One day a woman came to our village with news that our father was alive and that he was living in Uganda. He had sent this woman to find us and give us the message to come and join him in Uganda. We were overjoyed with this good news! We packed up a few things, said goodbye to our little home and made the journey with the woman back to the refugee camp where she said our father was. I fell asleep in the car. When I woke up the next morning I was in my fathers arms! I was so happy to be reunited with my father who we had given up for dead.
The next day we were registered as refugees and we lived in the Nyakabande Refugee Transit Center for one whole year. We then joined a group of people being relocated to a refugee settlement in Rwamwanga.

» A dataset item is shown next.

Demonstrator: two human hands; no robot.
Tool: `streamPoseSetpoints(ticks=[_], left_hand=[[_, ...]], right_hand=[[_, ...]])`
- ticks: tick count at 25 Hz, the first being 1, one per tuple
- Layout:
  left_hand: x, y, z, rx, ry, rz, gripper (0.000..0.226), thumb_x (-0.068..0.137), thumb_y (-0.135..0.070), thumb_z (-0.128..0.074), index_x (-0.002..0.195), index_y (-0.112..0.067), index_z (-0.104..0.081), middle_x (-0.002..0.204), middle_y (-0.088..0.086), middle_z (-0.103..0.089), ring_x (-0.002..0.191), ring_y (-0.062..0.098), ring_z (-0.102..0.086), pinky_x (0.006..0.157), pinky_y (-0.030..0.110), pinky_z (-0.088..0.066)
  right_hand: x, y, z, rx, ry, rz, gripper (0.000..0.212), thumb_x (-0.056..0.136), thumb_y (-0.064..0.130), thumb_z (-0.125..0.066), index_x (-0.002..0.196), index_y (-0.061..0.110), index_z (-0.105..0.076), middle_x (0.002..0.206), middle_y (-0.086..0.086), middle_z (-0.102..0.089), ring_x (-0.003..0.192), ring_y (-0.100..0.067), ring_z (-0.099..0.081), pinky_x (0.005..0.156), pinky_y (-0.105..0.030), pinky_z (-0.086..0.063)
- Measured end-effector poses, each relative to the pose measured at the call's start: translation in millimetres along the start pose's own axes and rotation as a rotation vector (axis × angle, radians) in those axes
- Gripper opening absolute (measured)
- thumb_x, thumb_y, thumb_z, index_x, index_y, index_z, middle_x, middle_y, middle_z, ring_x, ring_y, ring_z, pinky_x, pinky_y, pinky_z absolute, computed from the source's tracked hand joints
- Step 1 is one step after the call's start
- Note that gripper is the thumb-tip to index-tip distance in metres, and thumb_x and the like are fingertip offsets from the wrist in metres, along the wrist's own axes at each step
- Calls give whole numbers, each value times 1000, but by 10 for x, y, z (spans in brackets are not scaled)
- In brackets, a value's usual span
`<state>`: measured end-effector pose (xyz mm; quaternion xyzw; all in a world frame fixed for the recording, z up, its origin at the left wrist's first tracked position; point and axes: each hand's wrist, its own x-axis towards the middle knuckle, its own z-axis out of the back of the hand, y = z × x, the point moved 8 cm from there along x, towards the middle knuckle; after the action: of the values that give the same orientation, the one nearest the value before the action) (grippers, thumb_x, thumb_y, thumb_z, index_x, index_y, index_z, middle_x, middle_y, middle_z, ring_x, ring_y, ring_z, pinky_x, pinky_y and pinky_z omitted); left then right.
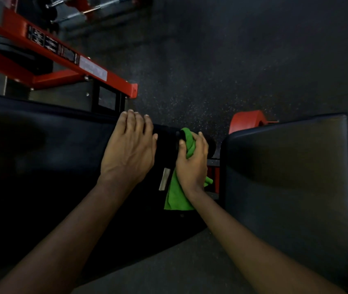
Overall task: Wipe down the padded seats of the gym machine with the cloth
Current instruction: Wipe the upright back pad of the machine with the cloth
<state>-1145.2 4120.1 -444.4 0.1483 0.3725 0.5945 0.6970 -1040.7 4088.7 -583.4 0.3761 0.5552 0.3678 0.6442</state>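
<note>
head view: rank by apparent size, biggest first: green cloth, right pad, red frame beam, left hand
1. Right pad
2. Red frame beam
3. Left hand and green cloth: too close to rank, since the right hand covers part of the cloth.

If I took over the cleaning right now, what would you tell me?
Left hand: open, flat on the big black pad near its far edge.
Right hand: gripping the bunched green cloth at that pad's end, in the gap before the second pad.
Done: cannot tell how much has been wiped.
Left: finish this pad's end, then probably the second pad.
</note>
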Motion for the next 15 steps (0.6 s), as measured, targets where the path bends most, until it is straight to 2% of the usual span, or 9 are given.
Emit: streamPoseSetpoints(ticks=[2,4,6,7,10,12,15], left_hand=[[14,-8,-14,11,14,-11,60,107,-30,-10,149,6,-35,144,29,-47,140,43,-39,121,50,-22],[11,-14,-20,16,30,-13,59,107,-28,-10,148,6,-34,141,29,-48,137,43,-40,121,51,-22],[16,-21,-19,16,25,-12,58,107,-28,-10,148,5,-34,140,28,-48,136,43,-41,120,51,-23],[22,-29,-16,17,22,-12,58,107,-29,-10,148,5,-33,139,28,-48,135,43,-41,120,51,-23],[34,-31,-21,21,37,-2,58,107,-29,-10,149,4,-33,139,27,-49,134,42,-42,120,51,-24],[41,-34,-24,27,37,-3,58,107,-30,-10,149,3,-33,137,27,-49,132,42,-42,119,51,-24],[48,-23,-21,32,44,3,58,107,-31,-11,150,3,-32,135,26,-49,130,41,-43,119,50,-24]], right_hand=[[70,148,-60,-4,28,-7,36,102,31,-56,137,24,-54,160,10,-31,129,3,-38,96,-24,-40],[88,302,-120,-35,80,88,36,101,30,-56,136,25,-56,159,14,-31,127,2,-42,89,-13,-36],[143,325,-116,-73,116,176,36,100,29,-57,135,22,-58,157,11,-36,129,2,-43,89,0,-31],[207,273,-85,-90,116,188,36,99,29,-58,135,19,-59,156,8,-39,130,-1,-44,95,-1,-30],[495,2,29,-135,99,46,38,99,27,-59,135,14,-60,153,1,-45,135,-15,-47,108,-21,-34],[577,-31,40,-149,120,-8,38,98,29,-59,134,15,-60,153,2,-45,136,-17,-47,105,-21,-32],[464,190,-64,-133,180,86,36,99,37,-60,131,20,-62,153,11,-42,133,-7,-47,100,-19,-35]])
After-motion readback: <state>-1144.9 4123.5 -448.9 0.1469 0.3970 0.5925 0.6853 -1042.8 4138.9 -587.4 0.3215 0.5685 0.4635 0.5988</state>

Our group filled ten buses as we made our way to our new home. The United Nations welcomed us warmly and provided us with basic needs. We thank them very much!
I was fortunate enough to be accepted at this school. I like it here because it is a Christian school that believes in and worships God. Our school motto is, “Fear God and be wise!” I started here in Primary 3, but I have quickly advanced and I am now in Primary 7. The teachers are very helpful and kind here. I have learned English and am doing well in math and the sciences.
Some of the older girls like me have a challenge that makes it difficult to be in school on certain days of the month. We don’t have money for sanitary pads, and so whenever it was time for our period, we would have to miss three or four days of school. ADRA has helped us out with this problem by providing the older girls with hygiene packages that contain sanitary pads. This has been very helpful for us.
Our school has many challenges. Our school family keeps growing every week. We need more classrooms! Some of the children have to meet under a tree. Those of us who are boarding students here need dormitories to sleep in. I share a home near the school with fifteen other girls. Many of the younger students are just sleeping on the floor of one of the classrooms at night. During the dry season water becomes scarce and we have to walk several kilometers to get water.
Otherwise, we thank God for this school and all of the ADRA supporters who make it possible. God bless you all!
Parents are so eager for their children to get an education they send their little ones to be boarding students. Children line up for a nutritious breakfast porridge.
With the recent influx of refugees from the DRC, the school is growing so fast that some of the students must have their class under a tree.
Classrooms have been converted into “dormitories” for the boarding students. Space is so tight that the children must sleep three to a mat.